India’s Mahindra expects half of sales to be of EVs by 2030
India’s goal to increase the adoption of EVs might bear fruit soon as industry players such as Mahindra Group respond to the government’s calls.
Mahindra & Mahindra, an Indian automaker, said last month at a forum that it expects half of its vehicles sold by 2030 to be electric, reported CNBC.
This is despite the fact that the market for India’s EVs is still in its early stages. In fact, the country’s largest automaker, Maruti Suzuki, doesn’t even sell EVs.
And this is understandable, given that there are high associated costs with owning an EV, making it out of reach for a majority of the population.
Growing India’s EV market will be a challenge, as commuters tend to opt for more affordable vehicle options, and unfortunately, gas-powered vehicles, especially cars, are far more affordable.
In fact, most people in India do not own cars, hence subsidies or tax exemptions alone aren’t likely to work to entice consumers to switch to EVs.
This trend is also similarly seen in Malaysia, where the EV market comprises higher-end luxury or premium vehicles. The most “affordable” EV there is at a price range that’s almost four times more than what the average Malaysian can afford.
Recently as well, India’s state of Delhi decided to do away with EV tax exemptions. EV purchase subsidies are one of the key features of the Delhi EV policy.
According to transport minister Kailash Gahlot, the government has no plans to extend the subsidy system for the purchase of electric vehicles any further.
India’s Delhi state’s electric vehicle policy, which began early last year, subsidized the first 1,000 electric cars purchased in the capital — on a first-come, first-served basis.
“The electric cars segment has received the required push in Delhi. Our focus now is to tap the two-wheeler, freight, and public transport segments of electric vehicles (EVs) as they constitute a major chunk of Delhi’s over 10 million registered vehicles. They also ply on the road more as compared to private cars, thereby causing more pollution.”
India’s adoption of EVs still needs refinement
According to Anish Shah, managing director and CEO of Mahindra Group, there will three factors that can drive EV adoption in the country.
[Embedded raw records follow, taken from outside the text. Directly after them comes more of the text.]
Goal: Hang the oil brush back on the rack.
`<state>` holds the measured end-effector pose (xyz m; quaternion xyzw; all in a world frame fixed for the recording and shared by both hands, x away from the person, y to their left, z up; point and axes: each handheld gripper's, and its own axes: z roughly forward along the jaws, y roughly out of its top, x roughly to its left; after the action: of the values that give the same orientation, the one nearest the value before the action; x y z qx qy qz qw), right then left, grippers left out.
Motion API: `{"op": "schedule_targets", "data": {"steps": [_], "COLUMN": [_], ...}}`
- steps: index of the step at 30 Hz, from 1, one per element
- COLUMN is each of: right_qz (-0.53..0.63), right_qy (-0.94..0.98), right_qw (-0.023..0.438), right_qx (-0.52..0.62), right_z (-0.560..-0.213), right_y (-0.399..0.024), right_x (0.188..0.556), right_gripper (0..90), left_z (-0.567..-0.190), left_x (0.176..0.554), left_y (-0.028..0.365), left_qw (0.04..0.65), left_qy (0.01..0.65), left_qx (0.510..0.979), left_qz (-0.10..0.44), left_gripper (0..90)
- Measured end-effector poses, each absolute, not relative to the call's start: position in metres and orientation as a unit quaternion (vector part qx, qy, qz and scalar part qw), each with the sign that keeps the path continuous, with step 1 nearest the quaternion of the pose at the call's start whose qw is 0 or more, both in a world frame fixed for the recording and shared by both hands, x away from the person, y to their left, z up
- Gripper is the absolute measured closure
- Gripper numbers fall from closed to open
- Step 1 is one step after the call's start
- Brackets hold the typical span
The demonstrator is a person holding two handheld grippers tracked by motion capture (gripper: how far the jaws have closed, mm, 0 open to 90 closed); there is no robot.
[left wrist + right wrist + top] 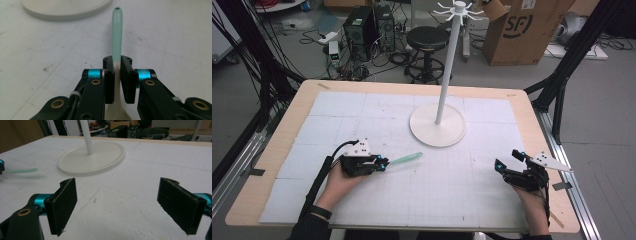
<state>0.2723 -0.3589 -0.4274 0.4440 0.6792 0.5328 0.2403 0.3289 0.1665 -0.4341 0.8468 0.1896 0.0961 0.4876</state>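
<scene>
A pale green and white spoon-like utensil (pixel 117 32) sticks out from between the jaws of my left gripper (pixel 117 63), which is shut on it; its green handle (pixel 406 158) points toward the white stand. That left gripper (pixel 382 163) sits low over the mat at the front left. The white stand has a round base (pixel 437 134) and a tall pole (pixel 448 75) with hooks on top. My right gripper (pixel 508 161) rests at the front right, open with nothing between its pads (pixel 64 203). From there the green handle (pixel 21 171) shows at the far left.
A white gridded mat (pixel 362 107) covers the wooden table (pixel 299 100). Beyond the table's far edge stand a black stool (pixel 427 40), computer towers (pixel 362 30) and a cardboard box (pixel 522 30). Black frame legs (pixel 562 75) flank the table.
</scene>
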Motion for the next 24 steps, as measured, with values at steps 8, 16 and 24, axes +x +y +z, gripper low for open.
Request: {"op": "schedule_targets", "data": {"steps": [8, 16, 24], "right_qz": [0.532, 0.530, 0.530], "right_qy": [0.678, 0.682, 0.679], "right_qw": [0.240, 0.237, 0.234], "right_qx": [0.446, 0.445, 0.451], "right_z": [-0.427, -0.428, -0.428], "right_y": [-0.360, -0.359, -0.361], "right_x": [0.270, 0.271, 0.270], "right_gripper": [15.5, 15.6, 15.5], "left_z": [-0.411, -0.372, -0.322], "left_x": [0.327, 0.329, 0.335], "left_y": [0.181, 0.183, 0.186], "left_qw": [0.528, 0.544, 0.561], "left_qy": [0.212, 0.210, 0.220], "left_qx": [0.815, 0.804, 0.789], "left_qz": [0.109, 0.112, 0.120], "left_gripper": [82.6, 82.6, 82.5]}}
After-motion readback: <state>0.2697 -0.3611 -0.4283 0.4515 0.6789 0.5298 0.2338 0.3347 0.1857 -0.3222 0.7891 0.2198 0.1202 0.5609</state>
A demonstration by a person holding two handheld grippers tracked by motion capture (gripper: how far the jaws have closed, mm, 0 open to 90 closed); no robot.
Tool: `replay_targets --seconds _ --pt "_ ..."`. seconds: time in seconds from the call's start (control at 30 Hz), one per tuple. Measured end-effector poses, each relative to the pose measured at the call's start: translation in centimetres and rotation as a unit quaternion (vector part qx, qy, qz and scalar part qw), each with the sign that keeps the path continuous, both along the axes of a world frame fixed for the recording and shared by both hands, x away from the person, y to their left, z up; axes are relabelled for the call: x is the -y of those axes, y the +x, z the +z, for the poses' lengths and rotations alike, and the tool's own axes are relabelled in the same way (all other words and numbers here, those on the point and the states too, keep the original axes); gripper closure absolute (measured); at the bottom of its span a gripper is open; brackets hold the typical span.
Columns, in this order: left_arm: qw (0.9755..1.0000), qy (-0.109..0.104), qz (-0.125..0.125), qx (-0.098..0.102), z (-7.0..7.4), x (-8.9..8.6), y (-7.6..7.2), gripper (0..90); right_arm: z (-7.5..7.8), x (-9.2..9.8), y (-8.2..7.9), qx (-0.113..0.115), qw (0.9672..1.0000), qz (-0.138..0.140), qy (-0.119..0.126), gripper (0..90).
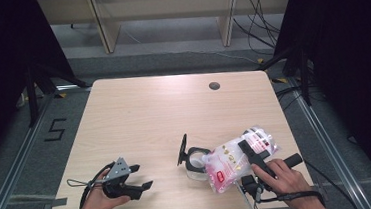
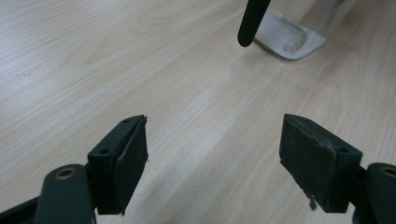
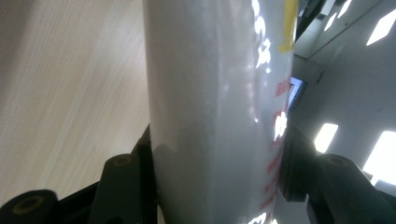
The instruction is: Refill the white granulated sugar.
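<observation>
On the left, my left claw (image 1: 140, 181) rests low near the bench's (image 1: 139, 118) front edge with its jaws spread wide and nothing between them; its own view looks across bare wood toward the container.

Moving right, a clear container (image 1: 194, 165) with a hinged black lid (image 1: 182, 149) standing open sits near the middle front of the bench. I can't tell whether anything has gone into it.

Further right, my right claw (image 1: 250, 152) pinches a white plastic pouch (image 1: 235, 161) with red print; in its own view both pads press the pouch's (image 3: 219, 112) sides.

I judge the work as pouring from pouch to container: pouch picked up, lid open, container in place. What remains is the pour itself, then setting the pouch down.

The pouch is tipped over, its long axis running from upper right down to lower left, the lower end pointing at the container and just beside its rim.
</observation>
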State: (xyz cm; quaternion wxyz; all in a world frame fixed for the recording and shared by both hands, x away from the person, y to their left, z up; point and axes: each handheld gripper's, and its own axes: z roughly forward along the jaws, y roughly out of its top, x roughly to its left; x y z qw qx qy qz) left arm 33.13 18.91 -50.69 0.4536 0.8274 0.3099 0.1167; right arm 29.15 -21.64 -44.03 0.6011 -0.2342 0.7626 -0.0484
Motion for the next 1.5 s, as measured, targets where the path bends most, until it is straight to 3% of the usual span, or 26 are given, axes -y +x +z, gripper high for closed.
replay_targets --seconds 0.07,0.17,0.23,0.27,0.67,0.7,0.87,1.5 --pt "1.0 -0.001 0.001 0.002 -0.03 0.01 0.0 23.5 -0.08 0.04 -0.18 0.001 0.9999 -0.011 0.007 48.8" --pt "1.0 0.0 0.0 0.0 0.01 -0.02 0.0 23.5 0.3 -0.11 -0.2 0.004 0.9998 -0.011 -0.018 48.8" --pt "1.0 0.0 0.0 0.0 0.01 -0.01 0.0 23.5 0.34 -0.15 -0.2 0.005 0.9998 -0.01 -0.019 48.8" --pt "1.0 0.0 0.0 0.0 0.01 -0.02 0.0 23.6 0.49 -0.28 -0.1 0.008 0.9995 0.002 -0.03 48.8" --pt "1.0 0.006 -0.003 0.0 0.09 -0.12 0.01 23.8 0.31 -0.19 -0.07 0.002 0.9997 0.002 -0.022 49.1" --pt "1.0 0.005 -0.002 0.0 0.09 -0.12 0.01 23.8 0.19 -0.11 -0.17 0.001 0.9999 -0.007 -0.012 49.1" --pt "1.0 0.005 0.0 -0.002 0.1 -0.11 -0.02 23.9 0.09 -0.04 -0.15 -0.001 1.0 -0.005 -0.003 49.6" --pt "1.0 0.004 -0.001 0.0 0.0 -0.07 0.01 24.0 0.3 -0.04 0.03 0.001 0.9999 0.009 -0.01 51.1"
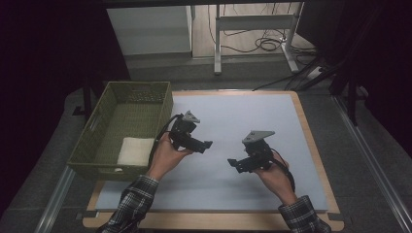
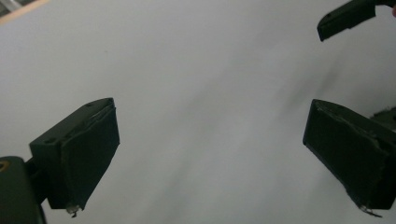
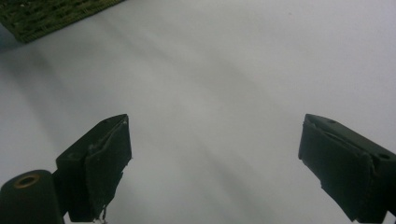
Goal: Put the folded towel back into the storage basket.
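Observation:
Two black grippers hover over a pale blue-grey mat (image 1: 243, 116). My left gripper (image 1: 206, 145) is held just right of a green woven basket (image 1: 97, 133), its tips pointing right. In the left gripper view its jaws stand wide apart with only mat between them, so my left gripper (image 2: 210, 154) is open. My right gripper (image 1: 233, 162) points left toward the other one. It is open too, and my right gripper (image 3: 215, 163) has nothing between its jaws. A folded white cloth (image 1: 136, 150) lies in the basket's near corner.
The basket's corner (image 3: 51, 14) shows at the top left of the right gripper view. A tip of the right gripper (image 2: 345, 18) appears at the top right of the left gripper view. The wooden table edge (image 1: 311, 141) frames the mat. Desk legs and cables (image 1: 262, 41) lie beyond.

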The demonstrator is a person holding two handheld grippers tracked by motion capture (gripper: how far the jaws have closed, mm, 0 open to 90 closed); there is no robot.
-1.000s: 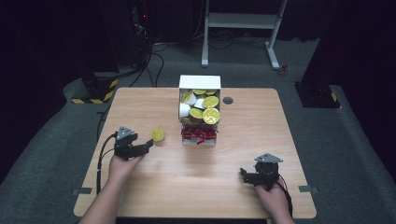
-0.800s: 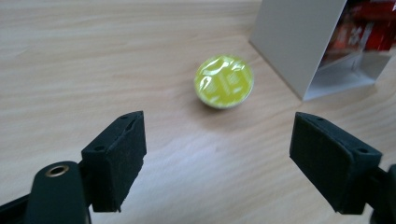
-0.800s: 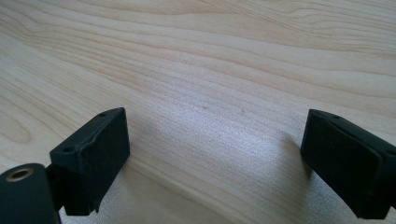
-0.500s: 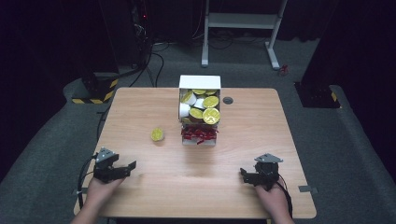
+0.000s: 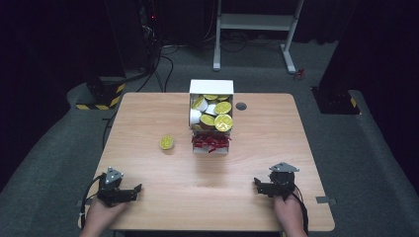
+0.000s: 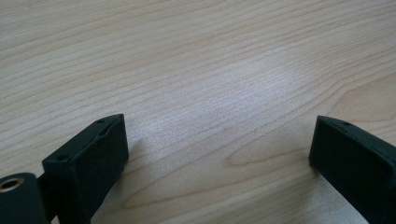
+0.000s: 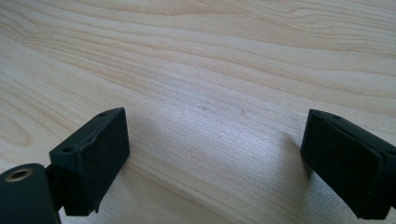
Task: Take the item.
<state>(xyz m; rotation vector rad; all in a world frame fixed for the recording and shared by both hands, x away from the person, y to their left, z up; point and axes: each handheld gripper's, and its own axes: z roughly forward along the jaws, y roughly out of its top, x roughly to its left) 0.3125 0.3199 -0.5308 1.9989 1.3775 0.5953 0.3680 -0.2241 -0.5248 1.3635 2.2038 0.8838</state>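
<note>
One yellow cup (image 5: 166, 142) lies alone on the tabletop (image 5: 148, 113).
The left gripper (image 5: 133, 189), its fingers just opened and empty, and the open right gripper (image 5: 257, 185) rest well apart from it; one white box (image 5: 211, 88) holds several more cups.

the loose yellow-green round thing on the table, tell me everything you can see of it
The loose yellow-green piece is a small round disc, apparently a capsule or lid like the ones packed in the white box; it is too small to make out more. It rests alone on the bare wooden table, left of the box and apart from it. Nothing touches it but the tabletop. Both tongs sit far off at the near edge.
</note>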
The first would be to reduce the cost of ownership of EVs to be on par or lower than conventional gas-powered vehicles through short-term subsidies and longer-term production efficiency.
Secondly, there needs to be enough charging and related infrastructure, and thirdly, electric vehicles should be able to cover sufficient range on a single charge.
Currently, most EVs utilize Li-ON (lithium-ion) batteries that are notorious for their low capacity, hence spurring a need in the EV battery industry to develop better ones such as solid-state.
Unfortunately, the EV battery industry is facing a talent shortage, making the advancement of EV battery tech a challenge.
“What we’re seeing today is for three-wheelers, electric vehicles are at cost parity – they have enough range and there is infrastructure as well,” Shah said, adding they are “starting to take off very rapidly. Four wheelers are going to be a little slower but it’s again here to stay.”
“And we would expect about half our vehicles sold by 2030 to be electric,” he added, at the CNBC Sustainable Future Forum.
The company currently sells three and four-wheeler EVs in India. Three-wheelers are a popular vehicle choice as many Indian cities are underserved by public transportation.
India is home to about 1.5 million battery-powered, three-wheeled electric tricycles or rickshaws on its roads. Recently, Honda announced plans to begin a battery-sharing service for electric tricycles in India in the first half of 2022.
Globally, the move towards the adoption of EVs is motivated by the need to combat climate change. Conventional vehicles are powered by gasoline or natural gas — products of crude oil (petroleum) refinement, which are a major contributor to climate change.